#### Problem description:
Copy nothing from the entries below except the lines from the one containing "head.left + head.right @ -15" through the one containing "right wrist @", and copy those exactly.

(Saved entries)
↓↓↓

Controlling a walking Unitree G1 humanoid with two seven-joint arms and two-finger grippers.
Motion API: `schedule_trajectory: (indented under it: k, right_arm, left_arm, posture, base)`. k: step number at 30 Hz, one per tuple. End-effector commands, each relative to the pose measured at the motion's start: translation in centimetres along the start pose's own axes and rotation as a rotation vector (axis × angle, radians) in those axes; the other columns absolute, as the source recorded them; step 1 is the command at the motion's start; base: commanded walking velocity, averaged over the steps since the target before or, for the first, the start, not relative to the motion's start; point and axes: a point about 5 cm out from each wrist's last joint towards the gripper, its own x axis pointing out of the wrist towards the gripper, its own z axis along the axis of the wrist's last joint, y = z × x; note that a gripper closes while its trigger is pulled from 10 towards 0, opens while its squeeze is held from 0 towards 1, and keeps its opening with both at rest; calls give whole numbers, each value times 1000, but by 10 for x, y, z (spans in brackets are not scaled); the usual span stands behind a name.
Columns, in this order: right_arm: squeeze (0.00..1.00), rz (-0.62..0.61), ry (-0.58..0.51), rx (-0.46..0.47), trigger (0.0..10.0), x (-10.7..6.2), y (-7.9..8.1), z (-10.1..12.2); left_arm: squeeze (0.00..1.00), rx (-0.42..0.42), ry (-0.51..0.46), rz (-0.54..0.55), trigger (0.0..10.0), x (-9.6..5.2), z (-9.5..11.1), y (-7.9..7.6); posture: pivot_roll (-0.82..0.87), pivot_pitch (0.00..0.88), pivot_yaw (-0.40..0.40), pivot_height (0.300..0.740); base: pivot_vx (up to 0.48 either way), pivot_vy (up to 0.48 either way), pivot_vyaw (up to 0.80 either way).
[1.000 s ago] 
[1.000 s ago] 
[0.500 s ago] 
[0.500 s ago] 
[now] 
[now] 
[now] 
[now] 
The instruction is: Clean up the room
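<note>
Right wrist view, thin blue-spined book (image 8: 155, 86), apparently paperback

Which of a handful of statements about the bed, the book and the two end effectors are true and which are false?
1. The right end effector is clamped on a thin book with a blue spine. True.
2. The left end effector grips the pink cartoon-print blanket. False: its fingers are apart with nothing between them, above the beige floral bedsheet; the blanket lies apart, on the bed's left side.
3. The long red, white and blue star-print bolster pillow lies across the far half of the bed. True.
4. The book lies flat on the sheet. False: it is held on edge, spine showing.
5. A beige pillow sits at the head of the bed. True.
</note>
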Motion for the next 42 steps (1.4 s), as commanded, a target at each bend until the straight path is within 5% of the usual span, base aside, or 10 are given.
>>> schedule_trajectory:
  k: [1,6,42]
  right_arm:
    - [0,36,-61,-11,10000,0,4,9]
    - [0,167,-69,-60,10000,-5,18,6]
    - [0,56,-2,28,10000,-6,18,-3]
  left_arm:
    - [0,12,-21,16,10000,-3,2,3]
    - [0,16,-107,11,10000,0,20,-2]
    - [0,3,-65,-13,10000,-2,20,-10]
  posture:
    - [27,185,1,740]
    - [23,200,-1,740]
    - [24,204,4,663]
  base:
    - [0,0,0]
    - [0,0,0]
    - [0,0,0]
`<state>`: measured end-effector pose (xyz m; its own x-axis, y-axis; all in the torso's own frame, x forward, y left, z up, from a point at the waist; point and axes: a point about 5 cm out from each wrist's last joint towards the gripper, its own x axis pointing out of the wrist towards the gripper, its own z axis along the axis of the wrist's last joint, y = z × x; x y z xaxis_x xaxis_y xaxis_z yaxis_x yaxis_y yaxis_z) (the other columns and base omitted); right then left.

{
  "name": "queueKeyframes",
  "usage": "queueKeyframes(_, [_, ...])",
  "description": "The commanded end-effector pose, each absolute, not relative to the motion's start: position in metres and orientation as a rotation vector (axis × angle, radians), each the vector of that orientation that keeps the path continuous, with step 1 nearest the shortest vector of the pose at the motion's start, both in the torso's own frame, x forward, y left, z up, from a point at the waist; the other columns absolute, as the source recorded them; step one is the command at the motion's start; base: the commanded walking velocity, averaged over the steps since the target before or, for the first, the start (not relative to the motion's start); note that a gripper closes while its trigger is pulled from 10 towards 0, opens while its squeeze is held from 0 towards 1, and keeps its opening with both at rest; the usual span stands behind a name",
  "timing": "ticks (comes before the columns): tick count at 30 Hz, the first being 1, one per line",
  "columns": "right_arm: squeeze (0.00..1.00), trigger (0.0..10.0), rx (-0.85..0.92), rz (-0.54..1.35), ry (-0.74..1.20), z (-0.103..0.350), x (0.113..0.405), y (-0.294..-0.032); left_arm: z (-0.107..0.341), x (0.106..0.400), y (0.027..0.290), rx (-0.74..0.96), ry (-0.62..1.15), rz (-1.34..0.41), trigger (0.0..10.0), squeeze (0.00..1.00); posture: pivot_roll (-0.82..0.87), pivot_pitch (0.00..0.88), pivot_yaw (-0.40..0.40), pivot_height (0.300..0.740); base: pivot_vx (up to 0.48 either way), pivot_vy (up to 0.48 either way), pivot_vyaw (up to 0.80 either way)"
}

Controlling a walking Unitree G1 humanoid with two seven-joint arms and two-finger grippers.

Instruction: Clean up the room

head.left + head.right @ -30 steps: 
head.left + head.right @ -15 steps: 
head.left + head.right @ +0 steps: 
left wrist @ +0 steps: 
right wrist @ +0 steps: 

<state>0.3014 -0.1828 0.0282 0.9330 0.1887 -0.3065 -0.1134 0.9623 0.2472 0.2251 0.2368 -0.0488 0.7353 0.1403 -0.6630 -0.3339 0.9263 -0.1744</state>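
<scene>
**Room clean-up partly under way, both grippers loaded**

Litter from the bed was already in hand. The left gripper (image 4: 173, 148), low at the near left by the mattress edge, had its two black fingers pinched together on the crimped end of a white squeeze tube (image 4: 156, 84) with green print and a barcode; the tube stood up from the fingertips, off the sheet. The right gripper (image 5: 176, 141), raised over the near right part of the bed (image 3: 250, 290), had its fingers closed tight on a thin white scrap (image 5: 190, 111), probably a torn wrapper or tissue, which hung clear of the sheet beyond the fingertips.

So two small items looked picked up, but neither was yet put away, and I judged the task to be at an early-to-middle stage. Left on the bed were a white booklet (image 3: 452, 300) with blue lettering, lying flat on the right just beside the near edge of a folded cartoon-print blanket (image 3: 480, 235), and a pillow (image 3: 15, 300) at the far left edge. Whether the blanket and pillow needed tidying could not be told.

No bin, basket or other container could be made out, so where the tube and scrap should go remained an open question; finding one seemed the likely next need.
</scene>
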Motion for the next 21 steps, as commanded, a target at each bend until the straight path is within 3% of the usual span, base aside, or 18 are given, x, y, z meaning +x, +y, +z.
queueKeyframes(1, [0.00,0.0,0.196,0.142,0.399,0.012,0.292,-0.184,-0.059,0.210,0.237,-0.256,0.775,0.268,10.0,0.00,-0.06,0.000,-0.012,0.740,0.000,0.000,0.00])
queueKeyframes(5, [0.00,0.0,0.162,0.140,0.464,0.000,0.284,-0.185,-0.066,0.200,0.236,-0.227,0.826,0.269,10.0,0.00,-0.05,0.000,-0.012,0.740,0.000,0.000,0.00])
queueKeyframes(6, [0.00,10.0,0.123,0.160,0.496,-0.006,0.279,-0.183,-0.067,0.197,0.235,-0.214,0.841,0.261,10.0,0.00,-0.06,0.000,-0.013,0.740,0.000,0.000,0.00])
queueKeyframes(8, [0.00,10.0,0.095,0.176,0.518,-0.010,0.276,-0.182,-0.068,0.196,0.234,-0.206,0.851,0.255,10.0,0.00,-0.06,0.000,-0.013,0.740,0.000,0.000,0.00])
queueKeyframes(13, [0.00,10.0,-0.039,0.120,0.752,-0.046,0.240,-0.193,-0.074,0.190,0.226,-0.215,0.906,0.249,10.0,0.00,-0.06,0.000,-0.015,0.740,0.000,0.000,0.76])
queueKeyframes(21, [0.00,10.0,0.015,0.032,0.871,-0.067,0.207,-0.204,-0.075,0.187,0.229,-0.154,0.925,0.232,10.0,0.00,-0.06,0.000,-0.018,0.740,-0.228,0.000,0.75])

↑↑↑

#### Task solution:
head.left + head.right @ -15 steps: 
head.left + head.right @ +0 steps: 
left wrist @ +0 steps: 
right wrist @ +0 steps: 

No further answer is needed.